Wednesday, September 07, 2005

Who Needs Emotional Intelligence?

I was talking to Robyn Greenspan the other day. Robyn edits one of our newsletters called CareerSmart Advisor. Robyn is also probably the closest I'll ever get to knowing a reality TV show celebrity - her brother is one of the contestants on Martha Stewart's soon-to-debut Apprentice show, but that's another story.

Robyn was talking to me about doing a piece on EI. At first I thought she meant one of our other newsletters called Executive Insider, but that wasn't the case. She was talking about what is known in the trade as Emotional Intelligence which came from Daniel Goleman's book Working with Emotional Intelligence. Since I had not read Goleman's book, and knowing my type A personality, she gave me the cliff note definition of EI which went like this: "...the ability to make decisions based on assessing the feelings of others and self." She also shared with me the EI (aka EQ -Emotional Quotient) competency set from Goleman's book:

  • Self-Awareness – knowing your internal emotional status and behavioral tendencies. Includes: emotional awareness, accurate self-assessment and self-confidence.

  • Self-Regulation – managing your internal state and external impulses. Includes: self control, trustworthiness, conscientiousness, adaptability and innovation.

  • Motivation – tendencies that facilitate reaching goals. Includes: achievement drive, commitment, initiative and optimism.

  • Empathy – awareness of the feelings of others needs and concerns. Includes: understanding others, developing others, service orientation, leveraging diversity and political awareness.
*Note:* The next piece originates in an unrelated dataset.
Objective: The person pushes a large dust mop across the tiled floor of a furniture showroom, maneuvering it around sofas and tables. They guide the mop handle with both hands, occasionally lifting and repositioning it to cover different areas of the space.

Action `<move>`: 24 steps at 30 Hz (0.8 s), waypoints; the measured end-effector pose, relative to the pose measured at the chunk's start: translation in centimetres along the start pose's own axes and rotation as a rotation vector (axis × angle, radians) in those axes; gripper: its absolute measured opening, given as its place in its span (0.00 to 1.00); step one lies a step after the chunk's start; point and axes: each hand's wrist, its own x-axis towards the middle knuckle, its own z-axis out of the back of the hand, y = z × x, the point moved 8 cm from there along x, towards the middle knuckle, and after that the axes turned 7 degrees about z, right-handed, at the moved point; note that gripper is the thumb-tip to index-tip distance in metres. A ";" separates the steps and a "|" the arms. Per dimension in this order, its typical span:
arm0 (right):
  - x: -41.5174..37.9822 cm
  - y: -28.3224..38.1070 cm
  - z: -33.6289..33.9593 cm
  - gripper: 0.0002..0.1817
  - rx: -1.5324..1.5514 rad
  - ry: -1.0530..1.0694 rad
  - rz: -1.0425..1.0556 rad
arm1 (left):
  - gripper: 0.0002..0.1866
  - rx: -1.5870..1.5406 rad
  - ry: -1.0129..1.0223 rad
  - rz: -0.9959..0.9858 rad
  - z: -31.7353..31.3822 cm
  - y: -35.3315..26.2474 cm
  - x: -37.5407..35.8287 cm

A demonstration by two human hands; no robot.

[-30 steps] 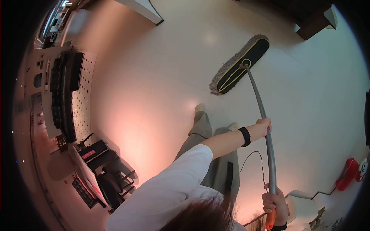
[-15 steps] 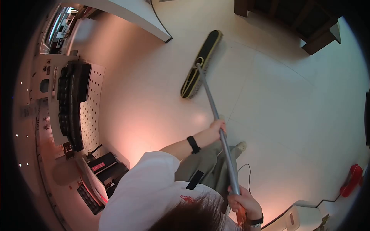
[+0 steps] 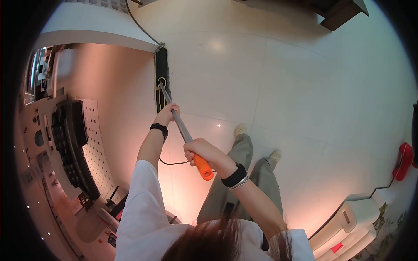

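A push broom [image 3: 161, 65] with a long black head, yellow trim and dark bristles lies with its head on the pale floor, beside the end of a white wall. Its grey pole [image 3: 181, 126] slopes from the head toward my body. My left hand [image 3: 169, 113] is closed around the pole, low down near the head. Higher up, my right hand [image 3: 201, 152] grips the pole just above the orange handle end [image 3: 203, 167], which sticks out below the fist. Both wrists wear black bands.
The white wall end [image 3: 100, 39] stands at upper left, dark wooden furniture [image 3: 344, 13] at the top right. A black tufted sofa [image 3: 72, 139] is on the left. Cream seating [image 3: 357, 213] and a red object [image 3: 402, 161] are at right. A thin cable [image 3: 174, 163] shows near my legs.
The broom head has swung left and turned nearly upright in view, up against the wall end. Both hands moved left with it, and my right hand came up and closer to my left.
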 end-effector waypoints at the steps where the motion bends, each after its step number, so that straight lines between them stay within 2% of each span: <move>1: -0.5 0.6 0.5 0.07 0.029 -0.001 0.011 | 0.11 -0.023 -0.004 0.021 -0.7 0.6 0.2; 3: -1.9 1.8 1.3 0.06 0.093 -0.002 0.037 | 0.11 -0.067 -0.016 0.062 -2.3 2.0 0.5; 6: -4.5 2.8 2.2 0.06 0.019 -0.010 0.079 | 0.11 -0.114 -0.040 0.113 -5.1 3.5 0.9; 7: -5.5 3.2 2.5 0.06 0.010 -0.011 0.080 | 0.10 -0.185 -0.093 0.216 -5.7 4.5 1.3; 10: -10.2 5.2 5.6 0.07 0.025 -0.039 0.106 | 0.12 0.090 -0.011 0.200 -10.3 6.5 4.9; 13: -15.2 7.6 10.0 0.02 0.098 -0.088 0.138 | 0.11 0.032 0.034 0.198 -19.4 12.1 3.4; 18: -25.7 12.2 19.3 0.05 0.273 -0.122 0.246 | 0.11 0.058 0.094 0.257 -32.5 23.1 5.9; 20: -31.3 13.4 23.5 0.06 0.395 -0.123 0.277 | 0.09 0.230 0.106 0.203 -37.7 28.8 7.0; 22: -36.9 13.8 28.9 0.08 0.589 -0.085 0.280 | 0.07 0.639 0.073 0.058 -41.8 34.4 11.9; 24: -43.9 14.4 33.3 0.08 0.736 -0.117 0.281 | 0.08 1.086 0.005 -0.196 -47.9 42.6 7.6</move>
  • Social Skills – proficiency in promoting desirable responses in others. Includes: influence, communication, conflict management, leadership, change catalyst, building bonds, collaboration and cooperation, and team capabilities.

Source: Adapted from Working with Emotional Intelligence by Daniel Goleman, PhD

So I am reading and talking about all this and wondering what all the excitement is about. Doesn't it just stand to reason that if a leader does a good job at "assessing the feelings of others and self" that things would go a heck of a lot better than if they didn't? I mean how hard it that to understand? Isn't it just common sense?
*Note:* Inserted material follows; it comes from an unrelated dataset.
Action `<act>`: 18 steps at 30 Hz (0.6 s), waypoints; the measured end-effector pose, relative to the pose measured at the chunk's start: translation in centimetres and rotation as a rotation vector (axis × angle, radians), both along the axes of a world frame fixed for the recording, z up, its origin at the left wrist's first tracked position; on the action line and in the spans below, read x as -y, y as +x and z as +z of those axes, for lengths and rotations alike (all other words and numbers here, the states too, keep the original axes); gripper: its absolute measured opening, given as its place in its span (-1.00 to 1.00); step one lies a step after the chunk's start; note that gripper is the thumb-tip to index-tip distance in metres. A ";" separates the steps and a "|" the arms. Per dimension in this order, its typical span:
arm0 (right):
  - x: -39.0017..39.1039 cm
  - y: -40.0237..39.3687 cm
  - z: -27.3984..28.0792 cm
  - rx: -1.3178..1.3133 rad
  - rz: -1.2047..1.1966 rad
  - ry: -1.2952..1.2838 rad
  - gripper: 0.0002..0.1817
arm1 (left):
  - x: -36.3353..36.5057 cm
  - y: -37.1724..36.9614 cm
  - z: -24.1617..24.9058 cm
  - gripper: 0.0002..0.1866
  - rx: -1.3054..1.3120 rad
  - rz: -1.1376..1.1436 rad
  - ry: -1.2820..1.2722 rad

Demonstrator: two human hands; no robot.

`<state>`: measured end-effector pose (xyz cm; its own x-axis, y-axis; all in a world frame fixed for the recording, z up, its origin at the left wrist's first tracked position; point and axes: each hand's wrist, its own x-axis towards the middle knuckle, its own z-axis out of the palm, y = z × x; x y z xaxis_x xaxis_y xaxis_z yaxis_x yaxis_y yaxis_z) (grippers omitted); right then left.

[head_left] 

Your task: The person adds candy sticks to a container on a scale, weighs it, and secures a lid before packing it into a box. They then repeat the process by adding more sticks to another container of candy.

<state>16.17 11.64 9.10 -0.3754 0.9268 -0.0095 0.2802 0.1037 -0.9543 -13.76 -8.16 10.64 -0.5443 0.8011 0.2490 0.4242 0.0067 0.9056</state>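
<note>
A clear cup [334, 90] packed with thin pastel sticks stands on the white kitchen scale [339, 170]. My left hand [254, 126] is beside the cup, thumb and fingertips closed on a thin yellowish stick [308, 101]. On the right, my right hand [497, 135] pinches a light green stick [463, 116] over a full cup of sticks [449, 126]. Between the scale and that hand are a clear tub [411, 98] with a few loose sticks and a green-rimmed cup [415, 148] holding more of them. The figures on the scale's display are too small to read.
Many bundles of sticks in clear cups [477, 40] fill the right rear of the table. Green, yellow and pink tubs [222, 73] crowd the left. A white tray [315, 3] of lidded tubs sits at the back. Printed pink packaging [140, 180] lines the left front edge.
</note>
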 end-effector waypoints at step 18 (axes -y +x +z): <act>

After congratulating myself on the fact that I didn't need a book to tell me all this, that, after all, these were all traits that I saw myself as having in spades, I then paused to ask myself, “Well look Dave, if you had all this EI DNA going on then how was it that you have had more than your fair share of managerial screw ups over the years? And by the way, if you see yourself as such an EI superstar, how come you didn't do a better job at raising your kids, or how come you were batting considerably less than 1.000 when it came to making hiring decisions or any of the other nearly limitless items you could add to such a list?”

The more I thought about it, the faster it brought me back to the reality that understanding something on an intellectual level was a hell of a lot different than understanding it on an emotional level and certainly much easier on either level than living it day-to-day.

I guess that's one of the reasons why there will always be a rich market for people to help coach me to learn and apply what I already "know".

1 comment:

Karen Armon said...

Emotional Intelligence leaves me a bit cold. Of course, I understand that we must be able to listen and respond to each other's feelings but I'm not too sure that it should be a major marker in discerning one's ability to lead.

For example, I occasionally get the hidden bait from someone who wants me to sooth their emotions and make them feel better about themselves. In reality, I would be better, in my opinion, to challenge why they are feeling the way they are. I think we need recognize it for what it is -- a desire to be validated (at whatever level) for one's emotions rather than one's own clearly thought out rationale.

That's why when I hear the emotional validation question, I usually sidestep the issue. It doesn't help either of us to think clearly about a topic or an issue if emotions are also in the mix.

And I'm not too sure that we should be thinking about reasoning vs. emotion. I, frankly, believe that emotions are a signal of our conscience reasoning. If our conscience is not lining up with our emotions, something is off kilter. Usually we "feel" worry, doubt or something unsettling. If our conscience and emotions fit, we feel peace, joy or satisfaction.

Maybe we should shift our thinking and consider rational emotions and conscience-based intellect.

I'm really not objecting to the basis of Emotional Intelligence. I understand the premise. What I am most concerned about, however, is our willingness to validate an already emotion-filled society! Just talk to school officials and understand the out-of-control parents and kids that has turned our schools into parental centers of discipline. Or customer service representatives who increasingly have to hear diatribes from people who are emotionally out of control over the most minor of things.

We have allowed each of us to be so personally hung-up on getting our needs met that we have lost all semblance of civility. I fear that we are creating a language and code whose desire is to have our personal feelings satisfied at all costs. That is not a good thing.

I think we need to have some discussions about why we feel the way we do. And take responsibility for our emotions and not ask others to have to bend over backwards to figure out why you feel the way you do.

Emotional Intelligence, as a major form of leadership thinking, is more about superficiality and satiating ourselves. I would rather the discussion be about Conscience Choices.